_What this task involves_
Please reproduce each line of the data below as it stands.

_Data provided_
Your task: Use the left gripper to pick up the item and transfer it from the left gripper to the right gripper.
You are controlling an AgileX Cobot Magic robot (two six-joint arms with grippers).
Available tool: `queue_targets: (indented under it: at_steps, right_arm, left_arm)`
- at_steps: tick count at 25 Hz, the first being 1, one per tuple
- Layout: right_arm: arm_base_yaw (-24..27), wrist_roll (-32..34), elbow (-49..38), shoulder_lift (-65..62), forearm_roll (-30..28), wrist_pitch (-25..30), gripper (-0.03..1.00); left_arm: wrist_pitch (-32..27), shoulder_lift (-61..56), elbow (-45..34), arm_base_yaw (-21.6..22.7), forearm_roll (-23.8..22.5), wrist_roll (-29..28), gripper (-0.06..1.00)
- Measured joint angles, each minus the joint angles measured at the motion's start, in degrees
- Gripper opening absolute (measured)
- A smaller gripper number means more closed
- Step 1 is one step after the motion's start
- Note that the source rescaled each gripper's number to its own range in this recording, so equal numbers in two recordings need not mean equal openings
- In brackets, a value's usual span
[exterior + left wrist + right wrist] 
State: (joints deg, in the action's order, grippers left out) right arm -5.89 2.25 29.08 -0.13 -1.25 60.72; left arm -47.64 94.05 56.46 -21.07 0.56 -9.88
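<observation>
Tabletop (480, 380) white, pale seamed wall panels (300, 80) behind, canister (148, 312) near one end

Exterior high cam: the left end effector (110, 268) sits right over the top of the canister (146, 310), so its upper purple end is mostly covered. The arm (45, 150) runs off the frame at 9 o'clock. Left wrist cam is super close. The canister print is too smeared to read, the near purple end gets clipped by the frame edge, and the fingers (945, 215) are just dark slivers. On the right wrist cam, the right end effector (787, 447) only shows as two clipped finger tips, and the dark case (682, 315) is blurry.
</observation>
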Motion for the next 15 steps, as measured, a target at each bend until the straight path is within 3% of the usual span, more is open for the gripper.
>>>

_Response to this task_
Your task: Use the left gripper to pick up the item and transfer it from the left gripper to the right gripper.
You are controlling an AgileX Cobot Magic robot (two six-joint arms with grippers).
Available tool: `queue_targets: (indented under it: at_steps, right_arm, left_arm)`
- at_steps: tick count at 25 Hz, the first being 1, one per tuple
- Layout: right_arm: arm_base_yaw (-24..27), wrist_roll (-32..34), elbow (-49..38), shoulder_lift (-65..62), forearm_roll (-30..28), wrist_pitch (-25..30), gripper (-0.03..1.00); left_arm: wrist_pitch (-32..27), shoulder_lift (-61..56), elbow (-45..34), arm_base_yaw (-21.6..22.7), forearm_roll (-23.8..22.5), wrist_roll (-29..28), gripper (-0.06..1.00)
- Measured joint angles, each minus the joint angles measured at the motion's start, in degrees
- Gripper opening absolute (measured)
- A smaller gripper number means more closed
- Step 1 is one step after the motion's start
- Note that the source rescaled each gripper's number to its own range in this recording, so equal numbers in two recordings need not mean equal openings
- In brackets, a value's usual span
[exterior + left wrist + right wrist] 
State: (joints deg, in the action's order, grippers left out) right arm -5.89 2.25 29.08 -0.13 -1.25 60.72; left arm -47.64 94.05 56.46 -21.07 0.56 -9.88
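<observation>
Tabletop (480, 380) white, pale seamed wall panels (300, 80) behind, canister (148, 312) near one end

Exterior high cam: the left end effector (110, 268) sits right over the top of the canister (146, 310), so its upper purple end is mostly covered. The arm (45, 150) runs off the frame at 9 o'clock. Left wrist cam is super close. The canister print is too smeared to read, the near purple end gets clipped by the frame edge, and the fingers (945, 215) are just dark slivers. On the right wrist cam, the right end effector (787, 447) only shows as two clipped finger tips, and the dark case (682, 315) is blurry.
</observation>
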Motion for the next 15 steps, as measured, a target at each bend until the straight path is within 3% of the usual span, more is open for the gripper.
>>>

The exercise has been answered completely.